» Problem
Exact copies of all the entries are required.

Data excerpts:
[Start of Attachment]

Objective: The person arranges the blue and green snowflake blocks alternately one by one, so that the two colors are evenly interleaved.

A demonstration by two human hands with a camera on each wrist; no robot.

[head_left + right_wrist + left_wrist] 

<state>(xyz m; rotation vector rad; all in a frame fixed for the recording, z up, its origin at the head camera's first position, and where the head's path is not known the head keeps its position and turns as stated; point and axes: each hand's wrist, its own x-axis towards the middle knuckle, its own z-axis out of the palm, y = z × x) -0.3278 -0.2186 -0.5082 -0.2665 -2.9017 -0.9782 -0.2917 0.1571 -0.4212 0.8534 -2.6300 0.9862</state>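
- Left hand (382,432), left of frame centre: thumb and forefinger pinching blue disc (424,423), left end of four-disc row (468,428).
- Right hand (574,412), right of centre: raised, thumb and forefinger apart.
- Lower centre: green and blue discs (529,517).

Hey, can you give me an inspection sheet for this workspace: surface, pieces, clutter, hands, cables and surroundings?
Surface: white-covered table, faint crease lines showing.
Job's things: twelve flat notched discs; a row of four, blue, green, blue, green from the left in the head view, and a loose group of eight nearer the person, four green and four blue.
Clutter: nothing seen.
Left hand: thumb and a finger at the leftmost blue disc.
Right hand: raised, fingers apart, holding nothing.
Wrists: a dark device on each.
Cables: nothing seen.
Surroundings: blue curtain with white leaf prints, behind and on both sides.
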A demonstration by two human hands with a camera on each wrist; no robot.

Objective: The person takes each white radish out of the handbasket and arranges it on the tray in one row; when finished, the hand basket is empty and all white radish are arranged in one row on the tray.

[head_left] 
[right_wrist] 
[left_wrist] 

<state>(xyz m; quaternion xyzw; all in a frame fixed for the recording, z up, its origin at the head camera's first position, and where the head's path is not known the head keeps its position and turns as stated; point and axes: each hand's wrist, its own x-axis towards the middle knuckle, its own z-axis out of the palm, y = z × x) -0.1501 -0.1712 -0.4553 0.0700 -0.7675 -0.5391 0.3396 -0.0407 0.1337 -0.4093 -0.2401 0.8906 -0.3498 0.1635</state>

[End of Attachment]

» Output of the exercise
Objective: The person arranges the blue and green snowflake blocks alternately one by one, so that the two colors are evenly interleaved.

A demonstration by two human hands with a camera on each wrist; no robot.

[head_left + right_wrist + left_wrist] 

<state>(xyz m; rotation vector rad; all in a frame fixed for the recording, z up, its origin at the head camera's first position, and where the head's path is not known the head keeps its position and turns as stated; point and axes: each hand's wrist, its own x-axis towards the middle knuckle, its own z-axis out of the palm, y = z × x) -0.3278 -0.2186 -0.5082 -0.2665 -2.9017 -0.9782 -0.2917 0.1571 -0.4212 0.8534 -2.6300 0.9862</state>
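- Left hand (382,432), left of frame centre: thumb and forefinger pinching blue disc (424,423), left end of four-disc row (468,428).
- Right hand (574,412), right of centre: raised, thumb and forefinger apart.
- Lower centre: green and blue discs (529,517).

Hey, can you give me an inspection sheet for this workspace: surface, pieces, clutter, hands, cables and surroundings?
Surface: white-covered table, faint crease lines showing.
Job's things: twelve flat notched discs; a row of four, blue, green, blue, green from the left in the head view, and a loose group of eight nearer the person, four green and four blue.
Clutter: nothing seen.
Left hand: thumb and a finger at the leftmost blue disc.
Right hand: raised, fingers apart, holding nothing.
Wrists: a dark device on each.
Cables: nothing seen.
Surroundings: blue curtain with white leaf prints, behind and on both sides.
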A demonstration by two human hands with a camera on each wrist; no robot.

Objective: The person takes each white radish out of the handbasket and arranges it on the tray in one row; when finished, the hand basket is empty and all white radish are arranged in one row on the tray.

[head_left] 
[right_wrist] 
[left_wrist] 

<state>(xyz m; quaternion xyzw; all in a frame fixed for the recording, z up, its origin at the head camera's first position, and where the head's path is not known the head keeps its position and turns as stated; point and axes: each hand's wrist, its own x-axis towards the middle knuckle, its own z-axis out of the palm, y = z × x) -0.1501 -0.1712 -0.4553 0.0700 -0.7675 -0.5391 0.3396 -0.0407 0.1337 -0.4093 -0.2401 0.8906 -0.3498 0.1635</state>

The generated output is now complete.